■ Exercise requirements
In the entries below, some lines hold the string "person"; please say how many, giving the number and nothing else.

■ Task inputs
((
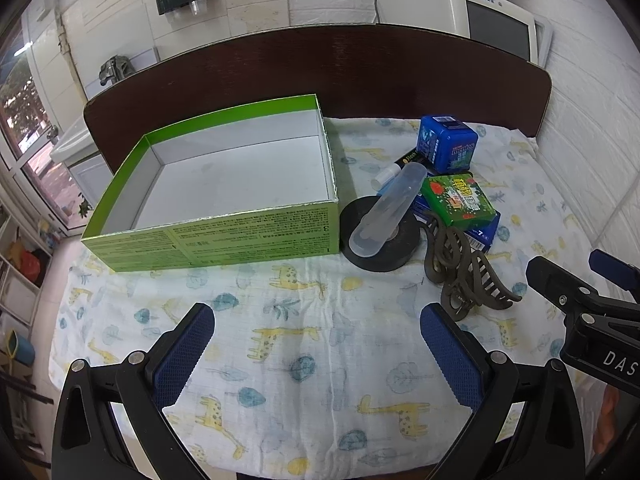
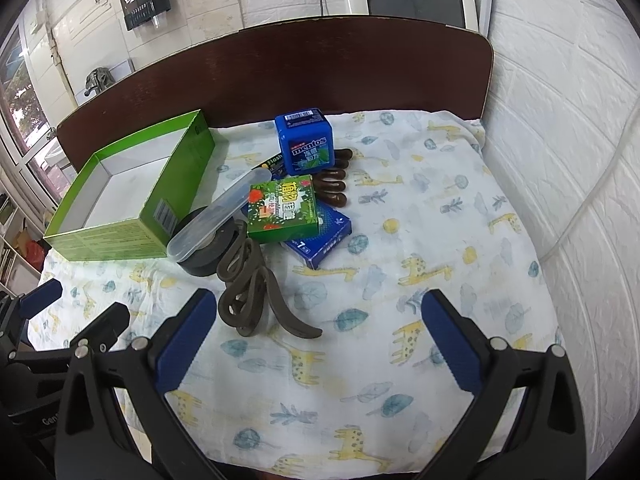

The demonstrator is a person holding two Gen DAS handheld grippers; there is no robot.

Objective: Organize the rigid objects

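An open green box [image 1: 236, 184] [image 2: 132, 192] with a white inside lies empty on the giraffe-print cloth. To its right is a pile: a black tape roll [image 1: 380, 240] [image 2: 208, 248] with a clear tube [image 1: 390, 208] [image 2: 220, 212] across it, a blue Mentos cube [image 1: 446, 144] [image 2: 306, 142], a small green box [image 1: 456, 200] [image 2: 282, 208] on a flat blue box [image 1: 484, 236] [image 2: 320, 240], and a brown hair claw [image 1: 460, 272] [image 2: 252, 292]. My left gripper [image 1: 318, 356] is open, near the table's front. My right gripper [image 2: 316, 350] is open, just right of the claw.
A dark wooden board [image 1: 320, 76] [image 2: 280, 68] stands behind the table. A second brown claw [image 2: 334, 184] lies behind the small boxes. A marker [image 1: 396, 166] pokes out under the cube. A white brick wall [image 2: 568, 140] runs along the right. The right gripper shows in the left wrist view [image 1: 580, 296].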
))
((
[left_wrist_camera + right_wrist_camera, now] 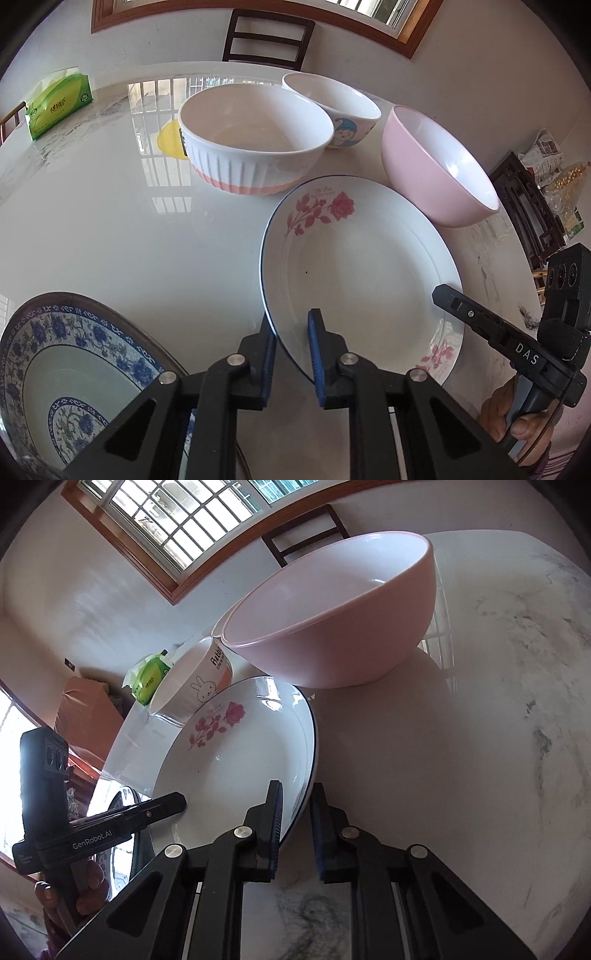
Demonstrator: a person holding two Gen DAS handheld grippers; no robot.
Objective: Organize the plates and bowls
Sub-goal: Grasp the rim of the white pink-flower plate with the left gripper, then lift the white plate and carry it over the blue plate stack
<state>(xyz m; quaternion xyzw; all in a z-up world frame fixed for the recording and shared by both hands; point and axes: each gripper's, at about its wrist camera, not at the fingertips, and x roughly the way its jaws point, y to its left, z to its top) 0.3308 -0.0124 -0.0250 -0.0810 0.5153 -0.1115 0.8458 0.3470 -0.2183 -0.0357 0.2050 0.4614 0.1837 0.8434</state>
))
■ Answer to the problem
2